EM : Comment ça « qui le font en jouant » ?

RM : Par exemple Keith Jarrett, on l’entend chanter la note qui précède.

EM : Oui bien sûr c’est un des exemples que je prends souvent.

RM : D’ailleurs il ne faut pas mettre le micro trop près, c’est ce qui ruine tous ses concerts au Japon parce qu’on ne fait qu’entendre la note juste avant qu’elle arrive.

Lui, il n’est pas du tout dans l’écoute de ce qu’il fait, il est dans l’intériorité. A chaque fois. Il n’écoute pas ce qu’il joue, il intériorise ce qu’il va jouer après. C’est incroyable. Mais bon Keith Jarrett c’est un batteur, c’est un pianiste, c’est un génie.

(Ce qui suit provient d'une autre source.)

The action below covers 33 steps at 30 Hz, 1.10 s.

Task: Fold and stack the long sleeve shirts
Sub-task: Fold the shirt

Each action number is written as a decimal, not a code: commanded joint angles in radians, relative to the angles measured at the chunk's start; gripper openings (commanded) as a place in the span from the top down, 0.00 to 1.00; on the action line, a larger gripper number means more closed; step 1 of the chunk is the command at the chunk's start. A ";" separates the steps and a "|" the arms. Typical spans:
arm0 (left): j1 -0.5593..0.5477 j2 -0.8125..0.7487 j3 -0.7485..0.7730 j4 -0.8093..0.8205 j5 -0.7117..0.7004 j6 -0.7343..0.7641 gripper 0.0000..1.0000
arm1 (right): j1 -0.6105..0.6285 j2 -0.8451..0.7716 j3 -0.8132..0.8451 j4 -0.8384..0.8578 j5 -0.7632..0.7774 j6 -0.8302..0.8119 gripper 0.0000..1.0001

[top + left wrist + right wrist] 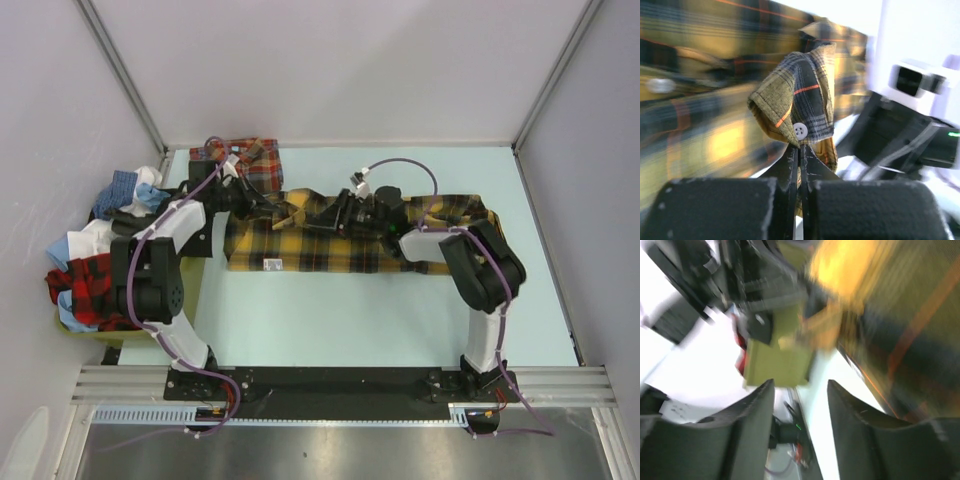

EM : Il est à l’intérieur.

RM : Il en parle beaucoup de l’intériorité. L’idée c’est que pour une partition, si je ne la lis pas comme un musicien, encore plus à la batterie, si je ne la fais pas vivre ne moi par des mots, par des gestes, l’interprétation ne marchera pas, ne pourra pas être pulsée. C’est d’ailleurs pour cela qu’on ne dit pas une interprétation qui est rythmée mais qui est pulsée. J’aime beaucoup ce mot d’interprétation « pulsée ». Sans chant intérieur, ça me paraît un peu difficile de faire une interprétation pulsée… même s’il y en a sûrement qui y arrive. L’idée étant est que, comme mon élève qui est arrivée et avait quatre ans de batterie, que j’ai cru totalement arythmique donc pour qui j’avais presque totalement fermé les portes, maintenant il m’accompagne pour les duos de batterie parce qu’il est d’une précision phénoménale. Pourquoi ? Parce qu’on l’a fait bouger sur la musique, parce qu’il a écoué autre chose, il a écouté du jazz, il a écouté une pulsation différente, « ah la musique ça peut être ça, okay ! ». Voilà, il a écouté du jazz, ça a tout changé. Le fait de jouer la musique différemment.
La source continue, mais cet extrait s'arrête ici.